Rabu

Homeschooling Alternatif Dunia Pendidikan

Mohammad Fauzil Adhim
Masalah yang terus menerpa sistem pendidikan nasional, mulai dari kurikulum yang berganti-ganti, pro-kontra ujian nasional dan penentuan kelulusan, sistem penerimaan siswa baru, biaya pendidikan mahal dan masalah-masalah lain telah menyebabkan banyak orangtua semakin ragu menyerahkan pendidikan anaknya kepada insitusi sekolah. Kondisi yang paling dikhawatirkan para orangtua adalah ketidakmampuan sekolah dalam mangakomodir kemampuan unik masing-masing siswa secara individu sehingga perbedaan potensi tersebut cenderung dikerdilkan. Tidak puas dengan sistem pendidikan yang diterapkan sekolah, orangtua akhirnya mencari alternatif di luar sekolah formal. Salah satu metode pendidikan yang sudah banyak diterapkan di luar negeri, dan mulai banyak dilirik para orangtua di Indonesia adalah homeschooling. Para tokoh nasional pun telah membentuk ASAH PENA (Asosiasi Sekolah Rumah dan Pendidikan Alternatif) yang dimotori Kak Seto, Dewi Hughes, Neno Warisman, Ratna Megawangi, Dik Doank, serta dibina Departemen Pendidikan Nasional bidang Pendidikan Luar Sekolah dan didukung sejumlah pakar pendidikan, seperti Adi D Adinugroho-Horstman, Dian Amrita Dewi, dan Ratu Vanda Wardani, termasuk M. Fauzil Adhim, penulis best seller Trilogi “Kupinang Engkau Dengan Hamdalah” yang diwawancarai oleh media ini.

Apa latar belakang pendidikan homeschooling?

Homeschooling merupakan kegiatan belajar mandiri yang sangat fleksibel, tidak terikat pada tempat, sistem, buku, lembar kerja, pelaku maupun kondisi tertentu. Sama sekali tidak ada kondisi yang ”ideal” dan ”benar” dalam melaksanakan homeschooling.
Pendidikan metode ini memungkinkan anak berkembang sesuai dengan potensi diri mereka masing-masing. Teori multiple intelligent atau kecerdasan majemuk telah membuka mata kita bahwa ada begitu banyak cara untuk membuat anak-anak memahami suatu materi pelajaran.
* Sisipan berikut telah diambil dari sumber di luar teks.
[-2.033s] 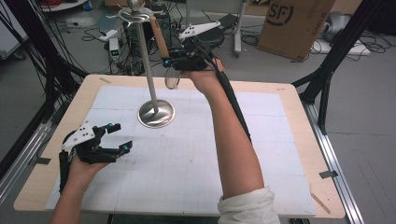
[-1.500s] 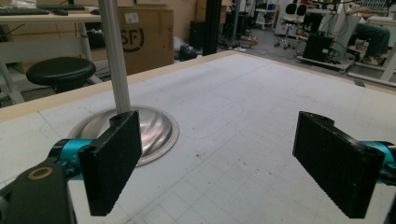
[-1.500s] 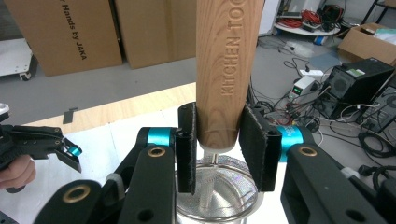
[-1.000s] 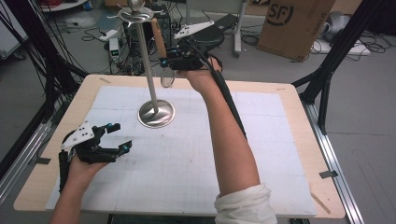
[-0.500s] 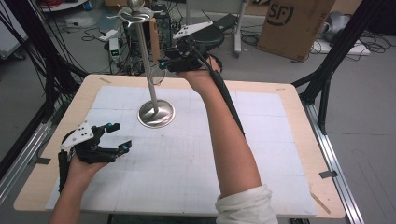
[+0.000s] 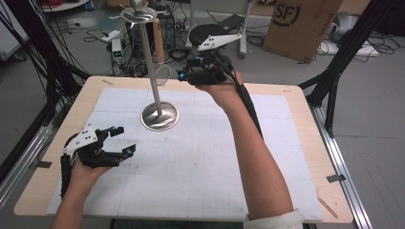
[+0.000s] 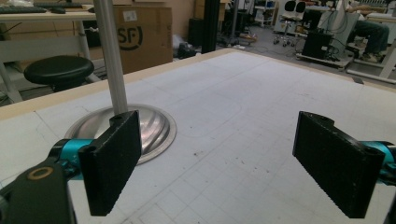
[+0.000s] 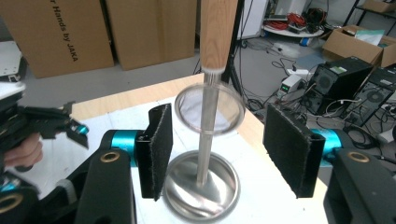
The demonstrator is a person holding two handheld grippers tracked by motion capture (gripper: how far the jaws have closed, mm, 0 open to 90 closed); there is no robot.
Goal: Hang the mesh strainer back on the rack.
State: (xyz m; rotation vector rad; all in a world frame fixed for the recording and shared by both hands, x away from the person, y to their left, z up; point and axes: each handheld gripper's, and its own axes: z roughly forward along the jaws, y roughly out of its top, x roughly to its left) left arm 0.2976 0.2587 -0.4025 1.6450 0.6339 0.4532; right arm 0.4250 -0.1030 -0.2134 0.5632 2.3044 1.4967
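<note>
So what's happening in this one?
A person works at a table with a gripper in each hand. A small strainer with a wooden handle hangs from a metal stand, and the right gripper sits just beside it, its jaws having just been opening, with nothing pressed between the fingers. The left gripper rests open near the table's front left, holding nothing.

High view: fixed above the near edge, facing forward and down, whole table (image 6: 305, 143) in frame. Left gripper view: low over the near-left mat, facing right and far, close to the stand (image 7: 120, 126) base. Right gripper view: high at the far edge, facing left, stand (image 8: 205, 140) close up (shared by all three).
</note>
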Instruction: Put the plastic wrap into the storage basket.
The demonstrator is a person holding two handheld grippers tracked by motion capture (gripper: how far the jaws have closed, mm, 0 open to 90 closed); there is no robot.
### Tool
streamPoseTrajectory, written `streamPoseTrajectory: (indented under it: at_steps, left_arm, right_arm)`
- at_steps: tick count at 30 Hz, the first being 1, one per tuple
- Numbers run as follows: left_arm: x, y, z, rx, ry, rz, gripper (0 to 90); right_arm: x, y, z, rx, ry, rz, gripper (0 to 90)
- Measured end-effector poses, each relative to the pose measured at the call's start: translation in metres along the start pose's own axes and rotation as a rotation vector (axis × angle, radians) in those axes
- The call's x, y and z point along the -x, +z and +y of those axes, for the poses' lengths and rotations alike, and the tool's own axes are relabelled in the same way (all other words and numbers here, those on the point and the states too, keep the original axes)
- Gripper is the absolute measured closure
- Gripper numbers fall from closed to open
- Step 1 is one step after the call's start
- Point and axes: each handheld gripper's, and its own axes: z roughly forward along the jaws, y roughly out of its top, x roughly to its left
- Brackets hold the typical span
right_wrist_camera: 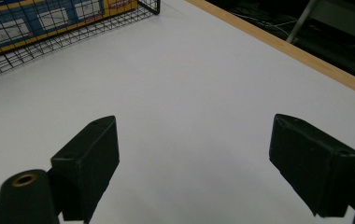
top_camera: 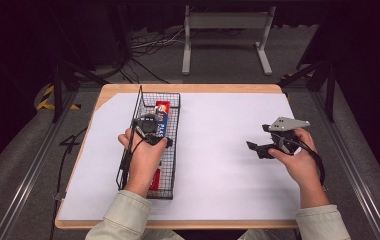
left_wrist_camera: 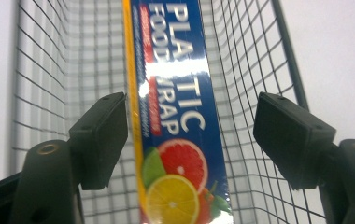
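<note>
Long glossy wrap box (left_wrist_camera: 178,116), wire basket (left_wrist_camera: 255,65)

A long, narrow blue cardboard box of plastic food wrap (left_wrist_camera: 180,116) lies flat, lengthwise, on the floor of a black wire mesh basket (top_camera: 170,150). Its upper face bears white lettering, a yellow strip along one long edge, a red band, and printed citrus slices at one end. The basket, rectangular with upright walls, rests on the white-covered table (top_camera: 228,165), left of centre, long axis running away from the person.
</note>
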Motion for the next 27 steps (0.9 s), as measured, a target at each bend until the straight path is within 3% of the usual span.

Perlu disadari bahwa anak-anak mungkin bisa belajar dengan sangat baik melalui cara mereka sendiri. Potensi tersebutlah yang jarang diketahui oleh guru atau pengajar pada sekolah formal. Siswa cenderung hanya dituntut kemampuan akademis (membaca, menulis, mengeja, berhitung, duduk manis di dalam kelas serta mendengarkan guru berceramah). Hal-hal seperti inilah yang mendasari banyak orangtua untuk mendidik anak-anak mereka sendiri selain alasan biaya dan tidak puas dengan kurikulum pemerintah atau sekolah setempat.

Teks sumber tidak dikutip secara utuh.